Cubs Reunite With LHP Matt Dermody on Minors Deal
The Cubs have agreed to a minor league deal with lefty Matt Dermody, bringing him back to the organization after a year in Japan with the Seibu Lions. Dermody’s last MLB action came with the Cubs in 2020, when he made one scoreless appearance and had a strikeout in his lone inning of work, but prior to that he’d spent seven seasons in the Blue Jays organization with two brief MLB stints.
Mainly a sinker-slider guy who throws a lot of strikes, Dermody needs to be very sharp when it comes to missing bats and/or getting grounders. He’s mainly done that in the minors, though he’s allowed seven homers in 26.1 total MLB innings. He struggled to strike batters out in NPB last year, racking up just 48 Ks across 57.2 innings (7.49 K/9) for the Lions and their top minor league affiliate.
Most of those strikeouts (26) came in the minors, which means Dermody punched out just 22 batters in 33.1 NPB innings (5.94 K/9).
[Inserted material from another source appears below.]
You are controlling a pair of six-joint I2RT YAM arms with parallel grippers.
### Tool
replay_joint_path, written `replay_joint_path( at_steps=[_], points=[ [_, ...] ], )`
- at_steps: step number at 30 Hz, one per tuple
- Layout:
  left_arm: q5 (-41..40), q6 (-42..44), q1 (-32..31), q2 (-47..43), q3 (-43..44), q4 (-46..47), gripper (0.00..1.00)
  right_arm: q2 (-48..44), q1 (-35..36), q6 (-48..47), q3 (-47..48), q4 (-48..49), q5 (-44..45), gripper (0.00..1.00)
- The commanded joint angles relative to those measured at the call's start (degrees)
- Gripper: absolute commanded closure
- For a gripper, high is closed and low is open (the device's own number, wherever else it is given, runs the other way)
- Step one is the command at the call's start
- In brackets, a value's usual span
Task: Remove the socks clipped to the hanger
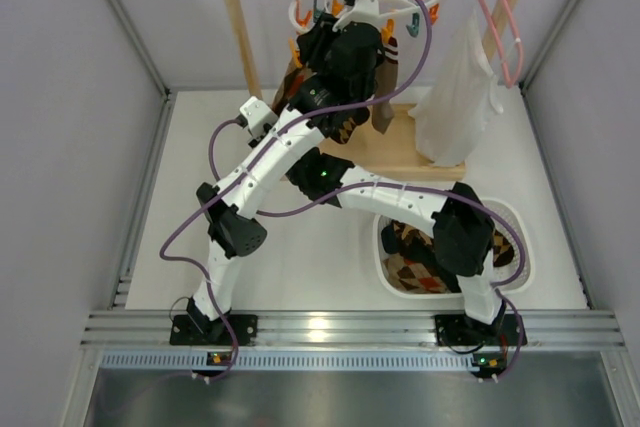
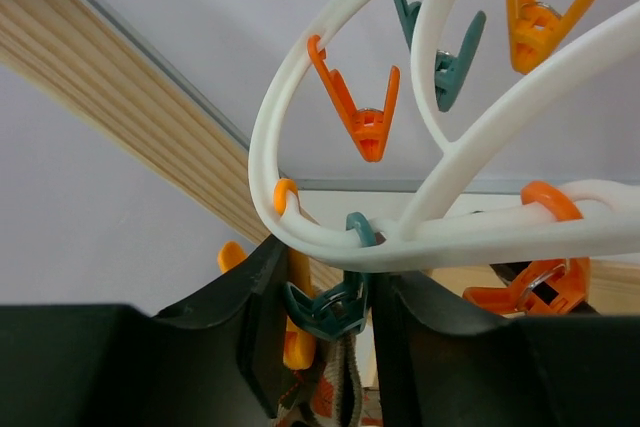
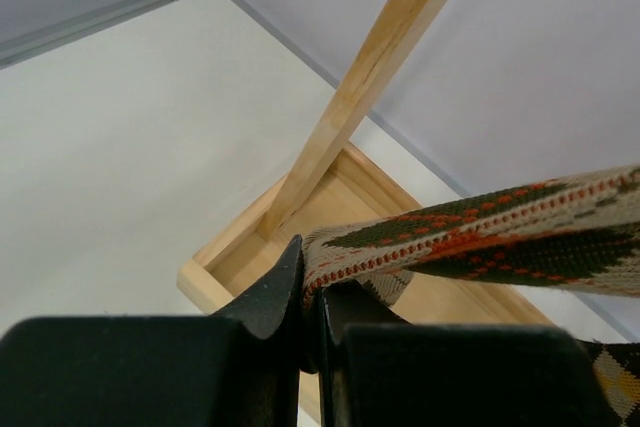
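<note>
Teal plastic is what the next move turns on: the teal clip (image 2: 335, 309) hangs from the white ring of the hanger (image 2: 262, 147) and sits directly between the fingers of the left gripper (image 2: 328, 292), which reaches up at it from below. The jaws stand partly apart, one finger on each side of the clip's wings. They are so near that I cannot tell whether they press it or only flank it. Below the clip the sock (image 2: 338, 392), argyle-patterned, drops straight down out of view, its long axis running away from the ring. The right gripper (image 3: 312, 292), lower down by the wooden rack (image 3: 370, 87), is clamped tight on argyle fabric, likely the same sock, which stretches off to its right in a taut band. By this layout the left arm is placed to squeeze the clip. The right arm is placed to draw the sock down once the clip lets go.
</note>
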Motion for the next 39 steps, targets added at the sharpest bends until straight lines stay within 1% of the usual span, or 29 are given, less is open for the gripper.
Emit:
replay_joint_path(
  at_steps=[1, 3, 4, 7, 8, 11, 16, 25, 26, 29, 34, 39],
  points=[
    [1.27, -0.27, 0.51, -0.95, 0.05, 3.45, 0.71, -3.89, 3.23, 0.75, -0.45, -0.65, -4.62, 1.00],
    [1.36, -0.45, 0.51, -1.12, -0.13, 3.45, 0.75, -4.50, 3.14, 0.84, -1.41, -0.22, -4.62, 1.00],
    [1.36, -0.36, 0.51, -1.12, -0.13, 3.45, 0.80, -4.68, 3.23, 0.93, -1.77, 0.05, -4.62, 1.00],
    [1.36, -0.54, 0.51, -1.12, -0.22, 3.36, 0.88, -5.73, 3.32, 1.37, -4.22, 1.36, -4.27, 1.00],
    [1.36, -0.54, 0.51, -1.21, -0.22, 3.36, 0.95, -6.69, 3.32, 1.54, -5.28, 2.07, -4.27, 1.00],
    [1.44, -0.89, 0.43, -1.56, -0.48, 3.36, 1.00, -8.71, 3.49, 2.33, -9.06, 4.27, -3.83, 1.00],
    [1.62, -1.15, 0.43, -1.83, -0.66, 3.36, 1.00, -11.88, 3.76, 3.92, -15.91, 7.78, -3.66, 1.00],
    [2.06, -1.59, -0.01, -2.44, -1.18, 3.36, 1.00, -11.71, 3.93, 6.02, -19.61, 9.10, -4.27, 1.00],
    [1.97, -1.59, -0.01, -2.53, -1.18, 3.28, 1.00, -11.97, 4.11, 6.55, -21.18, 9.45, -4.27, 1.00],
    [2.15, -1.94, -0.10, -3.23, -1.62, 3.36, 1.00, -13.81, 4.64, 7.87, -25.30, 11.82, -3.92, 1.00],
    [2.32, -2.47, -0.10, -4.02, -2.85, 3.28, 1.00, -15.58, 5.69, 9.01, -29.45, 14.37, -3.13, 1.00],
    [2.50, -2.82, -0.45, -4.90, -3.99, 3.28, 1.00, -19.08, 6.13, 10.51, -33.23, 14.64, -2.43, 1.00]
  ],
)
He also handed out free passes at an 8.6% clip, nearly twice the rate he has put up stateside. The big caveat here is that he was being used in a multi-inning capacity, accumulating those innings in just 11 relief appearances. Perhaps more situational usage would have polished up the stats a wee bit.
One other aspect of this that might be worth keeping an eye on is that the 31-year-old displayed much higher velocity for the Cubs than he had previously. His 94.5 mph fastball up well over two ticks from his previous marks, though that could be nothing more than small-sample aberration. He also threw a lot of changeups instead of sinkers, which could again be a total fluke.
But what if Dermody was working on some repertoire changes in Japan, getting used to different pitch design and sequencing? That could help to explain the numbers to some extent. If he’s truly able to maintain a mid-90s fastball with a change and slider that keep hitters guessing, and if he’s deployed strategically, he could end up pitching solid innings.
Regardless, this is another of those depth moves the Cubs have always made this time of year even when there’s not a lockout forcing them to limit their transactions. Lacking a wealth of surefire lefty relief options, it makes sense that they’d try to beef up that part of the system ahead of camp.